War and Music
In early 2005, on one of my first weekends home from bootcamp, I took a shower and suddenly had a profound realization. I had just started a 5-year military service in the Israeli Navy, and a striking thought came into my 18-year-old mind: "I am no longer a free person."
Growing up I was very strongly drawn to music, but when it came time to making decisions as a young adult, I was very much limited and afraid of following that passion. Then I became a soldier, not a free man. Now it was time to take orders, train, fight, listen to others. In a way, it was much easier than listening to myself.
Being a soldier can be sad. Whenever I stopped to think about the essence of being a soldier, the essence of a rifle, the essence of a navy ship, it was not inspiration that revealed itself, but an intention made of violence, fear, ugliness, waste. I found inspiration in the people I served with, in the beauty of looking at the sunrise with nothing around you but the deep blue sea, in listening to music and dreaming.
A Navy soldier is not among the fully confrontational or exposed positions in the military, but even so I had my fair share of being in conflicts, being in enemy territory, under rocket barrage. What friends you have near you and what your mind can suppress helps you get through in the moment, but I am still processing the full extent of these experiences today. War and conflict felt and still feel to me like a question too big to answer, something you're born into, something that is too scary and dangerous to criticize or reject. It pushed me and drove me to just get it over with and remove myself from it, for better or worse. I feel there is more than a little coincidence in the fact that I'm writing these words right now in upstate New York, an ocean away from Israel.
Towards the end of my military service, I began to feel in my heart that it was "now or never". After 5-long years, the prospect of being free again was finally here, but now I knew freedom from both sides. The very next day after I was discharged, I sat in the Israeli Conservatory of Music, enrolled in the program for Jazz studies in collaboration with New York's New School for Contemporary music. I had big gaps to fill, and a lot of practicing to catch up on, but having spent what some call the best years of one's life as a soldier forced me to listen to myself this time around and to go for it in spite of the many inhibitions that held me back up until that moment.

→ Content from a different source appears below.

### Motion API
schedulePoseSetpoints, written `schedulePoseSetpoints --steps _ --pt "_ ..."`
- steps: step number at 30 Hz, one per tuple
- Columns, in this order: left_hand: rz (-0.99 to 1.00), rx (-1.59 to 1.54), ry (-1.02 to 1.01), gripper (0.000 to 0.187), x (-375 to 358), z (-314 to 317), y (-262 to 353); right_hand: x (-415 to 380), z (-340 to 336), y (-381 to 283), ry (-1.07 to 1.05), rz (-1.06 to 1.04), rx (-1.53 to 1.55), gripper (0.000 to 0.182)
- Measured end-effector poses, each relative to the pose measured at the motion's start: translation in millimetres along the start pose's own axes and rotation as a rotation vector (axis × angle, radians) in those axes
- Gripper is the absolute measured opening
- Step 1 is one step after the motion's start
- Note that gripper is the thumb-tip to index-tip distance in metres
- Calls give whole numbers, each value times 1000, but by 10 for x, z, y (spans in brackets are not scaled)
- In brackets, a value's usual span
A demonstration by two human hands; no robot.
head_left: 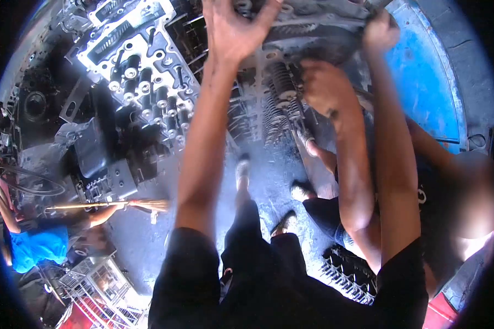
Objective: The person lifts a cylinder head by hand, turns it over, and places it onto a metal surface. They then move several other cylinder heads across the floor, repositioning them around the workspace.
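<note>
The left hand (236, 33) is standing wide open, thumb spread away from the fingers, over the left end of an engine part (324, 23); its fingertips are running out of view, so whether it is gripping anything is impossible to tell. The right hand (381, 34) is curling at the part's right end, blurred; what it is holding, if anything, is unclear.

Working well here probably means keeping the hands well apart on solid edges, keeping fingers out of gaps, and minding the co-worker's hand (329, 90), which is curling just below the part.

The engine part is lying between the two hands, stretching along the top of the view. Below it, a spring (282, 82) is standing beside the co-worker's hand. A cylinder head (140, 41) is lying left of the left hand; a blue surface (422, 77) is spreading beyond the right.
</note>
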State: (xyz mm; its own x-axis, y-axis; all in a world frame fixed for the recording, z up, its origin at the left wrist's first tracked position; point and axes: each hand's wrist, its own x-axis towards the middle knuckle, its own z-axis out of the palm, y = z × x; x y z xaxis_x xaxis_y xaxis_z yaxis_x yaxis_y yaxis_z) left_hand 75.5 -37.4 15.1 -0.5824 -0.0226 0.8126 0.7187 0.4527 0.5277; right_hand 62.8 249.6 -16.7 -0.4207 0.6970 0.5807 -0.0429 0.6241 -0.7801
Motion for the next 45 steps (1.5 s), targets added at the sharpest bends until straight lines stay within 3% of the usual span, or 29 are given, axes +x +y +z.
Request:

In the winter of 2020, I took a shower in my small Brooklyn apartment and suddenly had another profound realization. A striking thought came into my 33-year-old mind: "Until you leave this world and this body, you are not free." Now, I write music, and I'm trying to understand what this feeling means, how to live and feel free despite of wars without and within. We have wars in us, but we have freedom in us too. For me, music is a tool to sort out this inner potential for freedom and peace and to direct it outwards in the hopes that others can connect to it and feel the same. Soldiers are unified, uniformed, and forced to follow their leader. Music can also unify, can help people follow something in themselves, and help bring them together and direct their attention to something they might not be able to fully see on their own. It is my hope that we all find our inner peace and follow it collectively, with the aid of music and art, and move into a more loving era of humanity.